**Exercise brief**
The string "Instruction" appears in some lines of the entries that follow; copy each such line.

Saved data entries:
◆ ◆ ◆ ◆ ◆ ◆ ◆
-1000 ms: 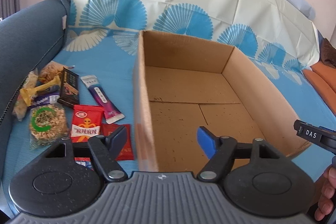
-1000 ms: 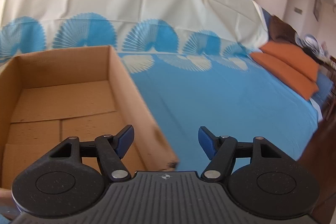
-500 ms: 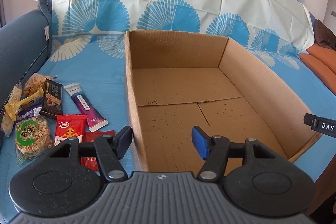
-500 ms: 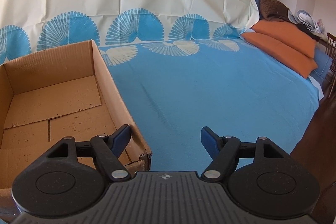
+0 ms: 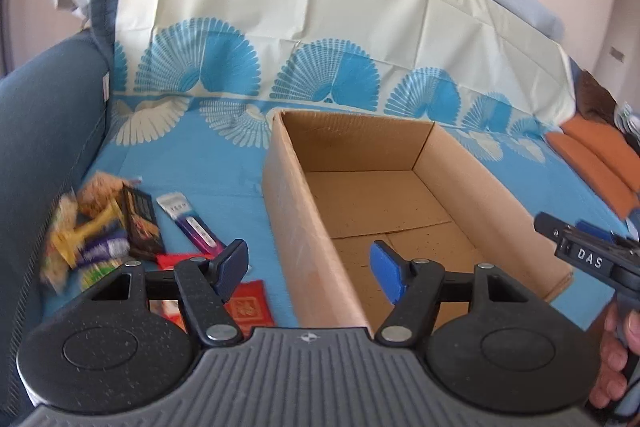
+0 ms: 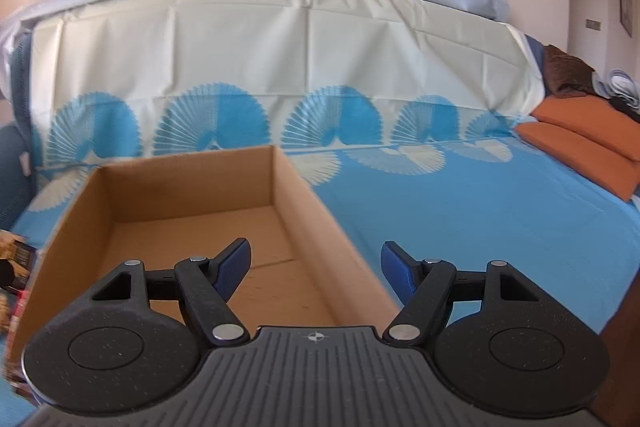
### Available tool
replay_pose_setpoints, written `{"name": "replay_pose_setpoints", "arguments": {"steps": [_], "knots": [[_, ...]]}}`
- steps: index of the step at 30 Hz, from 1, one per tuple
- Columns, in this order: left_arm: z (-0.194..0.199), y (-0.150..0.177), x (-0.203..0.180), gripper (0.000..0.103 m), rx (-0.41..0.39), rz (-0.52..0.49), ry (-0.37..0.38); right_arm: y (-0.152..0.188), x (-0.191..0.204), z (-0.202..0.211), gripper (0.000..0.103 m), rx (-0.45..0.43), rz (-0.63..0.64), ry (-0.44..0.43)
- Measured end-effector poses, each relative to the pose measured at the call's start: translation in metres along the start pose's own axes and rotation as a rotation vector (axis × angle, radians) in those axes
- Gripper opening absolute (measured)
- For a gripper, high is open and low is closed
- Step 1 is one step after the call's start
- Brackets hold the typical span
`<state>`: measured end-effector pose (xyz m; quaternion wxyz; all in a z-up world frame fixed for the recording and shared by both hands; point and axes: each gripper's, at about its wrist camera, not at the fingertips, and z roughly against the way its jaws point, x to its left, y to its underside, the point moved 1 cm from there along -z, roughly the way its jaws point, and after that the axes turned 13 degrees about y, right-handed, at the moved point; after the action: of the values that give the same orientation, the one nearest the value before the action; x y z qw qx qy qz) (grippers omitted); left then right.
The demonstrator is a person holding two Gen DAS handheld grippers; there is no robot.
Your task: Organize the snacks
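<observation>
Far left in the left wrist view, dark blue sofa arm (image 5: 36, 131), then a blurred snack pile (image 5: 84, 227) lying on the blue patterned cover (image 5: 208, 183): crinkly yellow and purple packets, a dark bar wrapper (image 5: 140, 223) just right of them, a purple-white stick pack (image 5: 192, 225) lying diagonal beside that, red packets (image 5: 248, 307) nearest the camera and partly hidden behind the gripper body. All snacks sit outside the box, to its left; labels too blurred to read. Left gripper (image 5: 306, 267) has its jaws apart with nothing between the blue pads; they have just been closing a little. The left pad is over the snack side, the right pad over the box floor, so the near left wall of the box runs between them, not touched. Cardboard box (image 5: 484, 195) is open-topped, flaps flat inside, no snacks in it, sitting on the cover mid-sofa. Cream backrest cover with blue fan prints (image 5: 320, 75) behind it. Right of the box, the right gripper (image 6: 316, 267) shows at the left view's edge with a hand (image 5: 616, 359) on its handle; in its own view the jaws are apart and hold nothing, hovering over the box's right wall. Orange cushions (image 6: 584, 147) far right.
</observation>
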<state>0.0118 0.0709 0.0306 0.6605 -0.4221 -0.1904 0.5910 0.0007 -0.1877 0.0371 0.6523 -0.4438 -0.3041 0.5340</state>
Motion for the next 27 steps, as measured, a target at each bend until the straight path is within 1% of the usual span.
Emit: {"name": "replay_pose_setpoints", "arguments": {"steps": [1,2,3,4,5,6,8,9,10,12,14,15,16,18,20,21,23,24,27], "knots": [[0.003,-0.005,0.008,0.061,0.017,-0.025,0.005,-0.002,0.007,0.005,0.069,-0.008,-0.001,-0.019],[0.005,-0.008,0.017,0.059,0.036,-0.038,0.011,-0.003,0.015,0.009,0.065,-0.015,0.0,-0.039],[0.006,-0.011,0.027,0.054,0.053,-0.037,0.021,-0.004,0.024,0.014,0.062,-0.023,0.002,-0.067],[0.005,-0.01,0.04,0.05,0.074,-0.025,0.036,-0.005,0.031,0.018,0.055,-0.028,0.004,-0.094],[0.001,-0.009,0.052,0.05,0.098,-0.003,0.05,-0.005,0.041,0.023,0.047,-0.033,0.006,-0.131],[-0.004,-0.005,0.067,0.05,0.124,0.049,0.068,-0.006,0.05,0.027,0.045,-0.038,0.009,-0.166],[-0.021,0.007,0.103,0.05,0.188,0.256,0.127,-0.007,0.069,0.035,0.042,-0.042,0.025,-0.241],[-0.028,0.013,0.118,0.05,0.202,0.35,0.15,-0.007,0.083,0.039,0.042,-0.037,0.042,-0.286],[-0.034,0.019,0.133,0.05,0.21,0.435,0.145,-0.006,0.092,0.043,0.042,-0.027,0.058,-0.328],[-0.043,0.026,0.154,0.05,0.247,0.543,0.095,-0.002,0.115,0.052,0.042,-0.008,0.097,-0.402],[-0.052,0.034,0.172,0.05,0.285,0.656,0.097,0.003,0.138,0.061,0.046,0.009,0.157,-0.456],[-0.055,0.035,0.175,0.05,0.298,0.675,0.095,0.005,0.148,0.065,0.048,0.017,0.187,-0.477],[-0.059,0.035,0.175,0.05,0.305,0.665,0.085,0.006,0.156,0.067,0.049,0.021,0.209,-0.493],[-0.065,0.032,0.17,0.052,0.319,0.594,0.033,0.01,0.17,0.071,0.051,0.03,0.254,-0.512],[-0.073,0.03,0.165,0.053,0.352,0.503,-0.068,0.013,0.181,0.073,0.052,0.045,0.271,-0.519],[-0.077,0.029,0.161,0.053,0.359,0.456,-0.099,0.014,0.185,0.072,0.052,0.054,0.274,-0.523],[-0.084,0.029,0.149,0.061,0.379,0.37,-0.123,0.017,0.193,0.071,0.054,0.069,0.285,-0.515],[-0.087,0.03,0.148,0.065,0.393,0.368,-0.133,0.019,0.197,0.07,0.055,0.076,0.295,-0.499],[-0.095,0.032,0.149,0.068,0.425,0.353,-0.135,0.024,0.203,0.063,0.056,0.113,0.304,-0.473]]}}
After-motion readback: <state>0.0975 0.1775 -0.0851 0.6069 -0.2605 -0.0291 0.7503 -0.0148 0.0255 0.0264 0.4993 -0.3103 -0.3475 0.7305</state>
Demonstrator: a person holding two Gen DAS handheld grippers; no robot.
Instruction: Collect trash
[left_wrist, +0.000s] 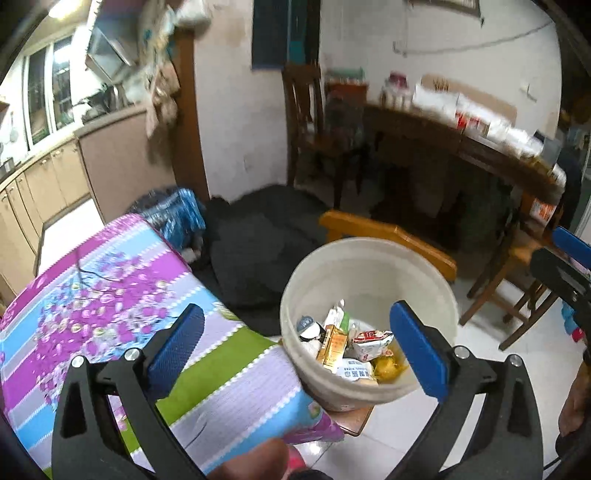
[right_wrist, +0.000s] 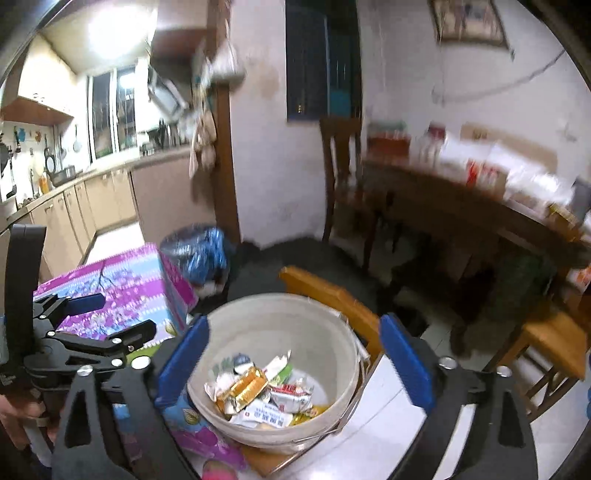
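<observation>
A white bucket (left_wrist: 369, 251) stands on a low wooden stool beside the table's flowered cloth (left_wrist: 110, 295). Several wrappers and small cartons (left_wrist: 354, 347) lie in its bottom. My left gripper (left_wrist: 299, 350) is open above the table corner and the bucket's near rim, with nothing between its blue pads. In the right wrist view the bucket (right_wrist: 277, 306) and its trash (right_wrist: 266, 395) lie straight below my right gripper (right_wrist: 295, 363), which is open and empty. The left gripper (right_wrist: 85, 321) shows at that view's left, over the cloth.
A wooden armrest (left_wrist: 388, 236) runs behind the bucket. A dark heap (left_wrist: 258, 236) and a blue patterned bag (left_wrist: 177, 214) lie on the floor by the wall. A dark wooden table (left_wrist: 461, 147) loaded with boxes stands at the right, with chairs around it. Kitchen cabinets (left_wrist: 48, 184) run along the left.
</observation>
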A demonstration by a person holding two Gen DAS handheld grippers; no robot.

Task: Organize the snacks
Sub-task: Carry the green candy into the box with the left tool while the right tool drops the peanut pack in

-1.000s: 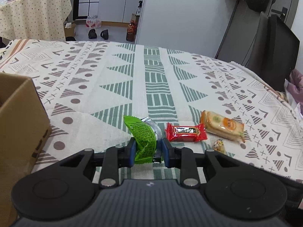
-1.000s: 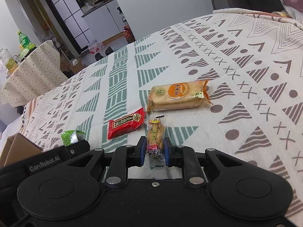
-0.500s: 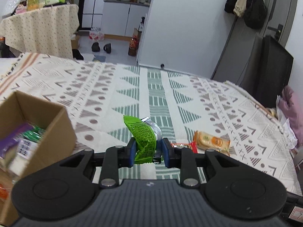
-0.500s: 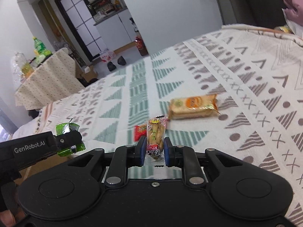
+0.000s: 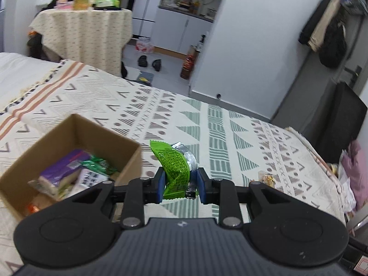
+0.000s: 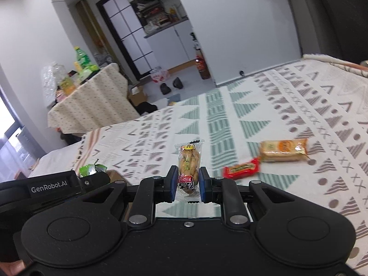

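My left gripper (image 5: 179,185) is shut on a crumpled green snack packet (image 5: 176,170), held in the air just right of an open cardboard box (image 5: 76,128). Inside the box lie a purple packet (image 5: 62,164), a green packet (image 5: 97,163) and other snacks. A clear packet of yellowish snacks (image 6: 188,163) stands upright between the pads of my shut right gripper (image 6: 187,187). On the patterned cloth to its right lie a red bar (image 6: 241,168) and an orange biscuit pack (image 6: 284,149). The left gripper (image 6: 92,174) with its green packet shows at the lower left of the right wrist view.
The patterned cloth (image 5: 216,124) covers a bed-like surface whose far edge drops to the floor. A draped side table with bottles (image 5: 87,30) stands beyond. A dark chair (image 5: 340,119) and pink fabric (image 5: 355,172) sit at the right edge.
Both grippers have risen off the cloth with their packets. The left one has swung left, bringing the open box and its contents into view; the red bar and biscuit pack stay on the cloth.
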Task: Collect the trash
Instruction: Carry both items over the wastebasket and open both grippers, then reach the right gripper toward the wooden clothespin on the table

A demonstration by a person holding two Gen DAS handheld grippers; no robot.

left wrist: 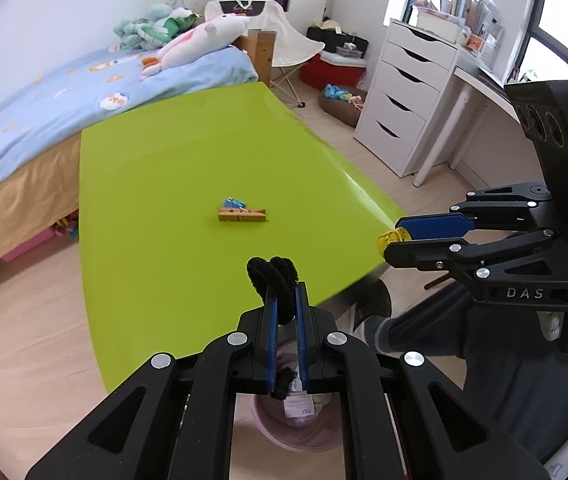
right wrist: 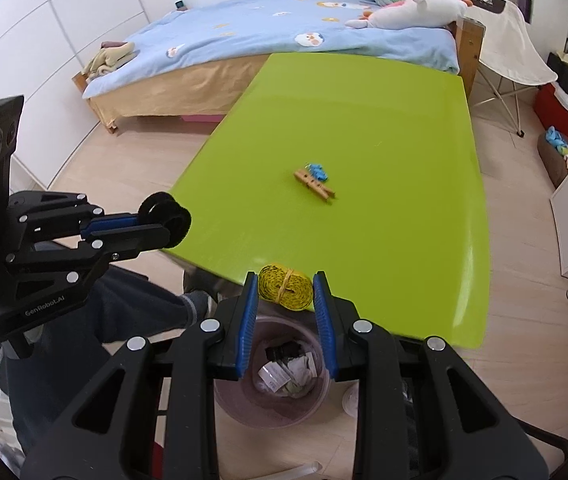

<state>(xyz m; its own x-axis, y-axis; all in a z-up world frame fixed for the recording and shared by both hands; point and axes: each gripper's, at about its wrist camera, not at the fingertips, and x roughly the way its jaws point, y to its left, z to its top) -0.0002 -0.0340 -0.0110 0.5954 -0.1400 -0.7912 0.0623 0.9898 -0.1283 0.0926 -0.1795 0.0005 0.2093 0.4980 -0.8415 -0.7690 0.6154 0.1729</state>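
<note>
My left gripper [left wrist: 284,300] is shut on a black fuzzy strap [left wrist: 273,276] and holds it over the near edge of the green table [left wrist: 163,184]; it shows in the right wrist view [right wrist: 165,218] too. My right gripper [right wrist: 286,284] is shut on a yellow tape-measure roll [right wrist: 284,286], seen from the left wrist as well [left wrist: 390,238]. A pinkish trash bin [right wrist: 271,408] with paper scraps stands on the floor below both grippers. A wooden clothespin [left wrist: 242,214] and a blue scrap [left wrist: 233,202] lie mid-table.
A bed with a blue cover [left wrist: 43,92] and plush toys runs along the table's far side. A white drawer unit [left wrist: 404,100] and a desk stand to the right. The person's legs [left wrist: 444,332] are beside the bin.
</note>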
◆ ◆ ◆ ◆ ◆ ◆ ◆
**Written answer**
Instruction: Collect trash
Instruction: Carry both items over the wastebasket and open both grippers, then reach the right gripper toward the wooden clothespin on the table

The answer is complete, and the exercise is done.